Diagnosi precoce per i bambini dislessici
I bambini a rischio, ossia quelli con una storia familiare di dislessia, potrebbero essere diagnosticati in età prescolare monitorandone l’attività cerebrale mentre eseguono compiti che non coinvolgono la lettura, come identificare parole pronunciate dalla stessa voce. Questo permetterebbe interventi terapeutrici precoci e quindi più efficaci.
I bambini dislessici mostrano differenze nell’attività cerebrale ancor prima di iniziare ad imparare a leggere. A stabilirlo è stato uno studio condotto al Children’s Hospital di Boston pubblicato nei “Proceedings of National Academy of Sciences”.
Dal momento che la dislessia evolutiva risponde in maniera più efficace a un intervento precoce, una diagnosi tempestiva sui bambini a rischio in età prescolare potrebbe scongiurare difficoltà e frustrazioni al momento di iniziare l’apprendimento della lettura nelle classi elementari.
A scuola i bambini con dislessia rischiano infatti di essere etichettati come pigri o privi di motivazione, e queste esperienze negative unite alla frustrazione che inducono possono portare a comportamenti aggressivi, impulsivi e antisociali, oltre a determinare un elevato tasso di abbandono degli studi superiori superiori.
“Ci auguriamo che l’individuazione dei bambini a rischio di dislessia in età prescolare o anche prima possa contribuire a ridurre le conseguenze negative sul piano sociale e psicologico che questi bambini spesso devono affrontare”, ha detto Nora Raschle, prima firmataria dell’articolo.

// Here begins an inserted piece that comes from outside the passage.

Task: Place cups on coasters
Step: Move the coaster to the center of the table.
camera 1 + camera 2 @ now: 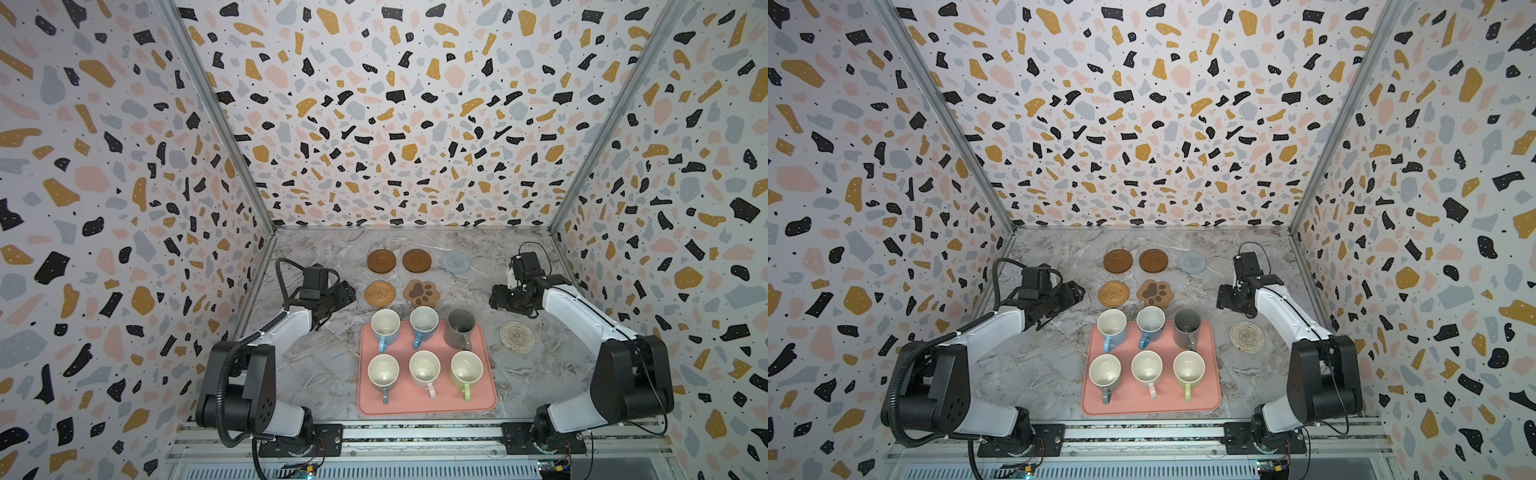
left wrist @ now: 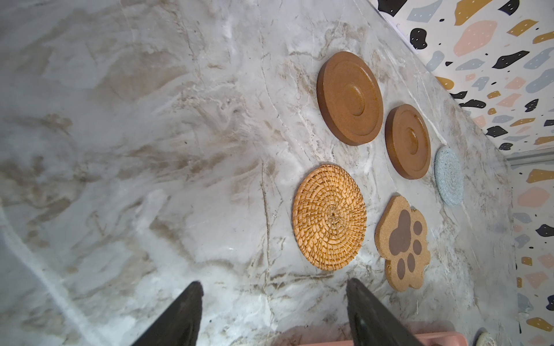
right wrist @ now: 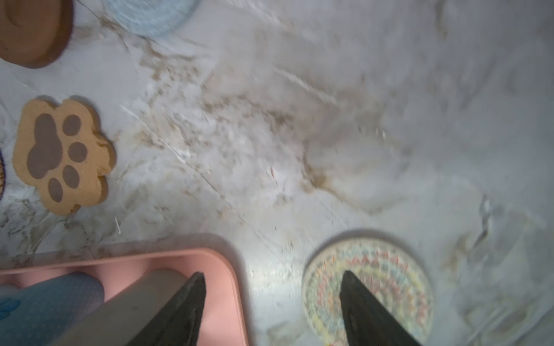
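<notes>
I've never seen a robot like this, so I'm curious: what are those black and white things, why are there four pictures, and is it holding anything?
Those are two robot arms, each ending in a two-fingered hand. Two pictures look down from above on the whole table; they are nearly the same. The other two come from a small camera on each wrist, so you see dark fingers poking in. Six cups stand on a pink tray. Six coasters lie on the table: five behind the tray and one beside it. The left hand and the right hand are both open and hold nothing.
</notes>
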Controlling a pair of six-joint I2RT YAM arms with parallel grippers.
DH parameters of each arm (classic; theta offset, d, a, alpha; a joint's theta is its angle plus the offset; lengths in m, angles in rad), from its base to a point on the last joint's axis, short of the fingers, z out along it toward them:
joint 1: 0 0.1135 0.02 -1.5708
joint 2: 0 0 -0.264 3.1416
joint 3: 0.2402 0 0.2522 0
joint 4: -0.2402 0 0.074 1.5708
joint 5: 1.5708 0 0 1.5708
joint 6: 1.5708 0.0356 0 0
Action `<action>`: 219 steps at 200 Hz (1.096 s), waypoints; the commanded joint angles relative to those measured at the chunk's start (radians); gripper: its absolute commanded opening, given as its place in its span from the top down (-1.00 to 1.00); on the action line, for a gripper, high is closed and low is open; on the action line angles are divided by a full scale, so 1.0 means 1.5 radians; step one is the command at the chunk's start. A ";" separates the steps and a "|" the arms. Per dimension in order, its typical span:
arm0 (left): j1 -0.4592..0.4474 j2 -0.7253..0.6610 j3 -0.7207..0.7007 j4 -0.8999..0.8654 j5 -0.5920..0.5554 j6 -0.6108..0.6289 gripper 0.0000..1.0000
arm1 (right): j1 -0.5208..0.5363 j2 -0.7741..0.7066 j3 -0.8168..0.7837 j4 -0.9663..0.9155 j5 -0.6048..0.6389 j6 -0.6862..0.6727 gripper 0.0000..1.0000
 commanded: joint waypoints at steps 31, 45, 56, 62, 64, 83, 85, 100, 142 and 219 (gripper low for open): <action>0.005 0.007 0.013 -0.002 -0.004 0.011 -0.53 | -0.088 -0.100 -0.170 0.088 -0.048 0.177 -0.47; 0.006 0.006 0.011 -0.003 -0.006 0.010 -0.53 | -0.112 -0.100 -0.202 0.120 -0.071 0.183 -0.47; 0.006 0.005 0.009 -0.002 -0.007 0.009 -0.53 | -0.120 -0.092 -0.220 0.142 -0.085 0.185 -0.47; 0.006 0.005 0.008 -0.002 -0.008 0.007 -0.53 | -0.120 -0.082 -0.225 0.153 -0.092 0.186 -0.47; 0.006 0.005 0.007 -0.002 -0.008 0.007 -0.53 | -0.120 -0.081 -0.227 0.159 -0.095 0.186 -0.47; 0.005 0.005 0.006 -0.001 -0.006 0.005 -0.53 | -0.121 -0.043 -0.233 0.199 -0.131 0.186 -0.47; 0.005 0.005 0.006 -0.001 -0.006 0.005 -0.53 | -0.120 -0.039 -0.233 0.202 -0.133 0.185 -0.47; 0.005 0.002 0.006 -0.002 -0.007 0.003 -0.53 | -0.121 -0.013 -0.231 0.239 -0.154 0.187 -0.47; 0.005 -0.007 0.010 -0.012 -0.012 0.006 -0.53 | -0.115 0.049 -0.168 0.271 -0.170 0.162 -0.47; 0.005 -0.015 0.015 -0.021 -0.015 0.003 -0.53 | -0.045 0.202 -0.023 0.249 -0.183 0.108 -0.46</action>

La dislessia evolutiva, ossia quella che non è conseguenza di un trauma cerebrale, colpisce i bambini con una storia familiare di dislessia in una percentuale ben più alta di quanto non accada nella popolazione generale, arrivando a oscillare fra il 5 e il 17 per cento. (La prevalenza del disturbo è sensibilmente influenzata anche dal contesto linguistico, e in particolare dalle regole fonologiche delle diverse lingue, così nei paesi anglofoni tende a essere più elevata di quanto non accada nei paesi con lingue neolatine.)

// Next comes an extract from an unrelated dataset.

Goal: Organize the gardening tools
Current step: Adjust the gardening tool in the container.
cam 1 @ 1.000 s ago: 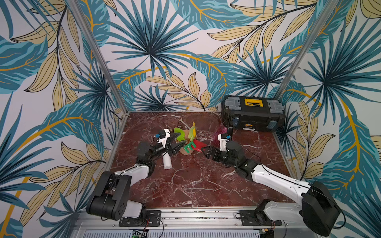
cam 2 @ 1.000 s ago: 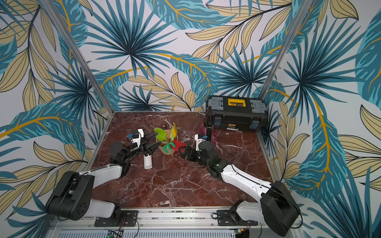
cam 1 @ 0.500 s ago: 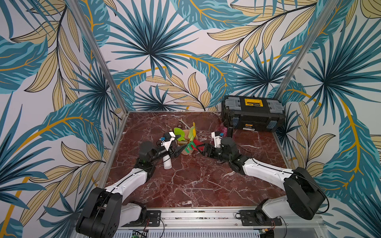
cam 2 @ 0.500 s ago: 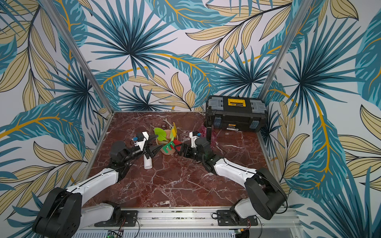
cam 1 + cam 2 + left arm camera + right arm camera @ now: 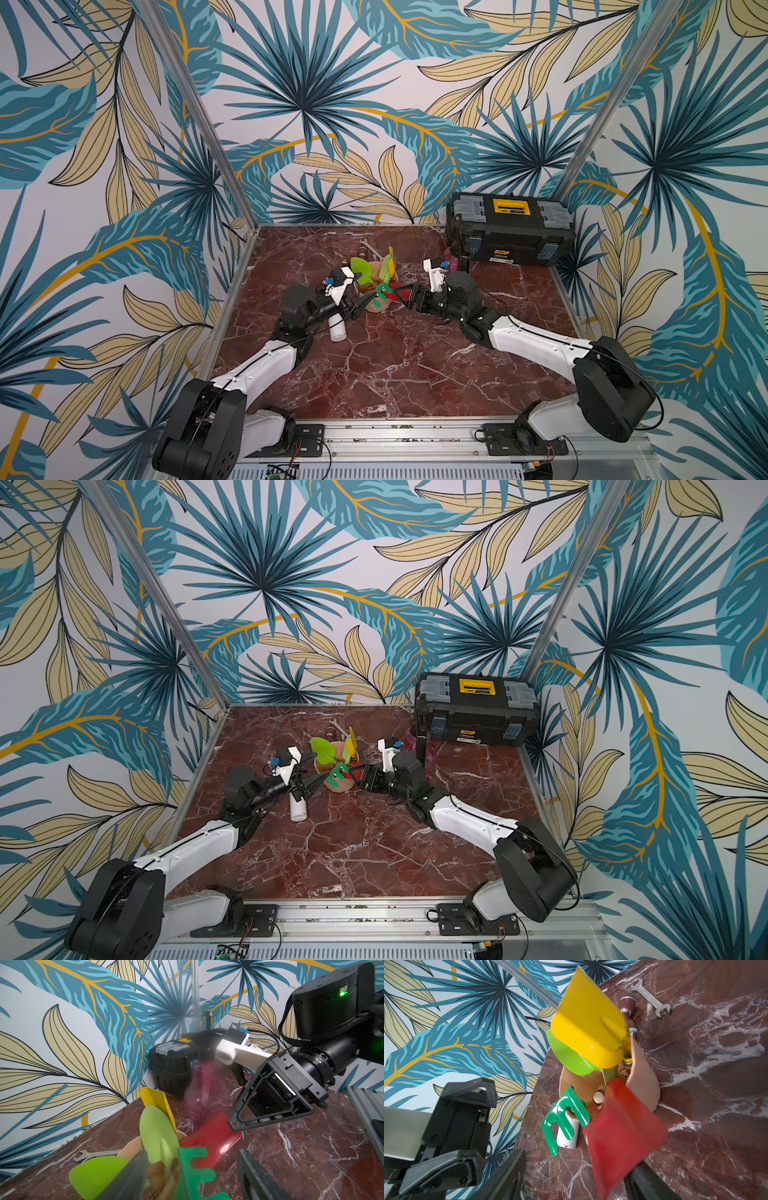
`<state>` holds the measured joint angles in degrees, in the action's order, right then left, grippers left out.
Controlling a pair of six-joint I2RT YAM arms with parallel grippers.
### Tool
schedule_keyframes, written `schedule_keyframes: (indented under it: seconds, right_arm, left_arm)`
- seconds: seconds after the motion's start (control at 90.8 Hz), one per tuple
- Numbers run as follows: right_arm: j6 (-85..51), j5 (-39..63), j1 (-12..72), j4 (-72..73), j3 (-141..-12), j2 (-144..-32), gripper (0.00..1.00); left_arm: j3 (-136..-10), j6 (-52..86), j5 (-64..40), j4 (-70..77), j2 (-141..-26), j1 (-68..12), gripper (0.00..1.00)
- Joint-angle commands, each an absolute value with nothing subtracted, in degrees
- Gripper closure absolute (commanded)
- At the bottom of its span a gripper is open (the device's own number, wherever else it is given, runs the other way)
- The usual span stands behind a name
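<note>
A tan pot (image 5: 381, 306) at mid-table holds the gardening tools upright. They are a yellow scoop (image 5: 588, 1022), two lime-green trowels (image 5: 159, 1136) (image 5: 93, 1174), a red square shovel (image 5: 623, 1126) and a dark green rake (image 5: 192, 1172). The left gripper (image 5: 193, 1180) is open, and the rake's head stands between its jaws with gaps on both sides. From the other side of the pot, the right gripper (image 5: 576, 1180) is open around the red shovel's blade, which lies close to one finger. In both top views the grippers (image 5: 365, 305) (image 5: 360, 777) face each other across the pot.
A white cylinder (image 5: 337, 328) lies beside the left gripper. A silver wrench (image 5: 650, 999) and small brass-banded fittings (image 5: 627, 1004) lie behind the pot. A black toolbox (image 5: 511, 232) stands at the back right, with a pink spray bottle (image 5: 205, 1095) in front of it.
The right gripper has moved left to the pot and its jaws have narrowed around the red blade. The left gripper has edged in around the rake and opened slightly.
</note>
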<state>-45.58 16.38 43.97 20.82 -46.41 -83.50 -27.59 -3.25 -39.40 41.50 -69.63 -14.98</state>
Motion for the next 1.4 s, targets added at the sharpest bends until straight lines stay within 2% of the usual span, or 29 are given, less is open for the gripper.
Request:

In questo studio i ricercatori hanno eseguito test di risonanza magnetica funzionale su 36 bambini
in età prescolare mentre eseguivano operazioni che richiedevano di decidere se due parole fossero pronunciate dalla stessa voce.

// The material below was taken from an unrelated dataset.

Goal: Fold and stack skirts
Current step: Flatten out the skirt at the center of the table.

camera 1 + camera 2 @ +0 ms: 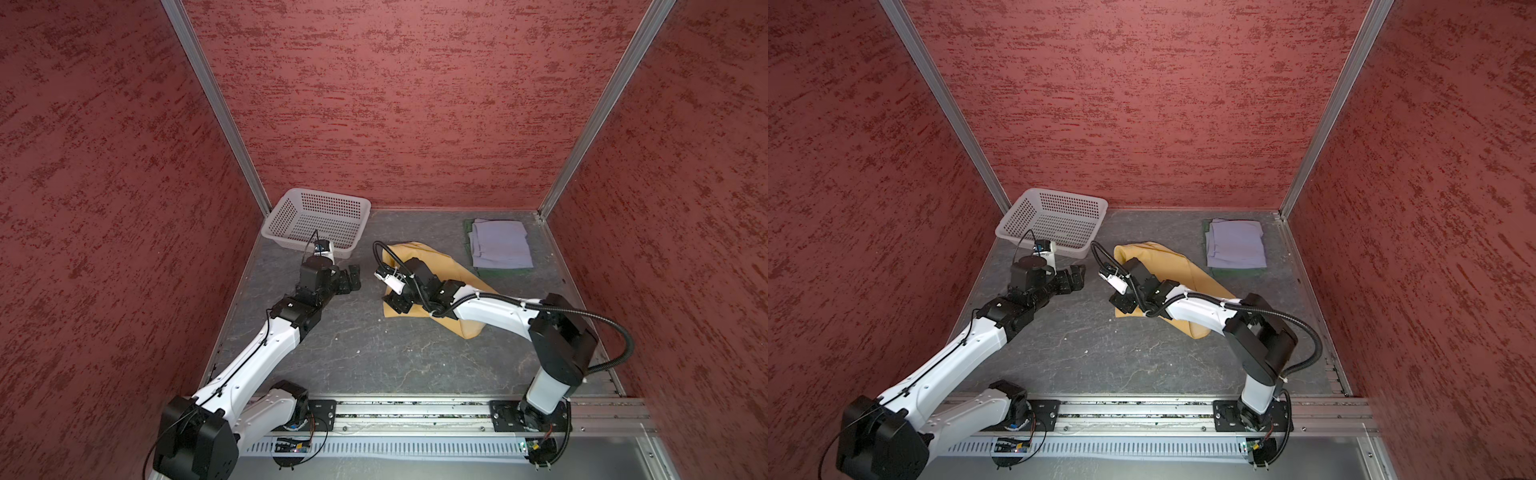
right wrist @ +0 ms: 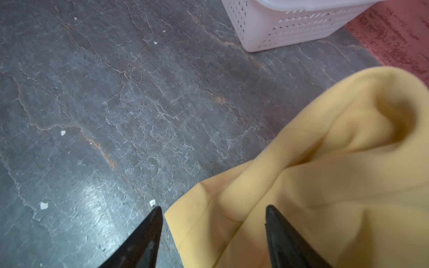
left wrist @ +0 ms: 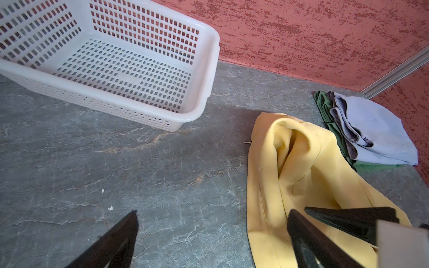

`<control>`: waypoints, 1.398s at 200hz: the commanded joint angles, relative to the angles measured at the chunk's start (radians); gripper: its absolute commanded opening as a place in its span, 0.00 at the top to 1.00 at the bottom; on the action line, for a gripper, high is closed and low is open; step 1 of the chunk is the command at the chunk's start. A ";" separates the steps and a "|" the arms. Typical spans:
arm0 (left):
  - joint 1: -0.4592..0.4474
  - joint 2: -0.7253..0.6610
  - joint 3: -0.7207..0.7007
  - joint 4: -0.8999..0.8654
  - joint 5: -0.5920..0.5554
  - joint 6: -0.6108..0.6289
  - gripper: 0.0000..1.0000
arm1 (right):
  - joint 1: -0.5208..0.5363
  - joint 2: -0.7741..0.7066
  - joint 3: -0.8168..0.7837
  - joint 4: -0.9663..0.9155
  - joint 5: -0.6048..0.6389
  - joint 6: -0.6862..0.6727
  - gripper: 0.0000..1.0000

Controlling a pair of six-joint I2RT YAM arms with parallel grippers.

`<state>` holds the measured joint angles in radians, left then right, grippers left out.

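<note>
The mustard yellow skirt (image 1: 419,254) (image 1: 1167,259) lies crumpled and unfolded in the middle of the table. My right gripper (image 1: 397,305) (image 2: 214,207) hovers open over its near left corner: one finger is above bare table, the other above the yellow cloth (image 2: 325,174). My left gripper (image 1: 353,279) (image 3: 212,212) stands wide open above bare table, just left of the yellow skirt (image 3: 301,162), with nothing between its jaws. At the back right, the folded lavender-grey skirt (image 1: 500,243) (image 3: 380,137) lies on top of the folded dark green skirt (image 1: 505,272) (image 3: 329,120).
A white perforated basket (image 1: 328,193) (image 3: 214,58) with nothing in it stands in the back left corner, just behind my left wrist. Red walls close in the table on three sides. Small white flecks lie on the grey table (image 2: 92,104).
</note>
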<state>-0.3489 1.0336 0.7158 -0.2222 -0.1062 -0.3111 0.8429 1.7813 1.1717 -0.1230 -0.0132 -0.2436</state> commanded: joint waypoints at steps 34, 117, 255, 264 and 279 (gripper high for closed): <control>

Nel corso di questa attività fonetica, i bambini con una storia familiare di dislessia mostravano di avere, rispetto ai controlli di pari età, quoziente intellettivo e status socio-economico, una ridotta attività metabolica in specifiche regioni cerebrali, in particolare nelle giunzioni tra i lobi occipitale e temporale e tra le aree posteriori dei lobi temporali e parietali. “Sappiamo già che anziani, bambini e adulti con dislessia hanno una disfunzione nelle stesse regioni cerebrali”, dice Nadine Gaab, che ha coordinato la ricerca. “Quello che ci dice questo studio è che la capacità del cervello di elaborare i suoni delle lingue è carente anche prima che i bambini abbiano affrontato l’apprendimento della lettura”, ha concluso la Gaab. “I bambini a rischio di dislessia non mostravano alcun aumento di attivazione delle regioni cerebrali frontali, fenomeno che si osserva nei bambini più grandi e negli adulti con dislessia. Ciò suggerisce che queste regioni si attivino solo quando i bambini si trovano a confrontarsi con l’insegnamento della lettura, quando il cervello cerca di compensare i deficit delle regioni direttamente interessate da questa attività”.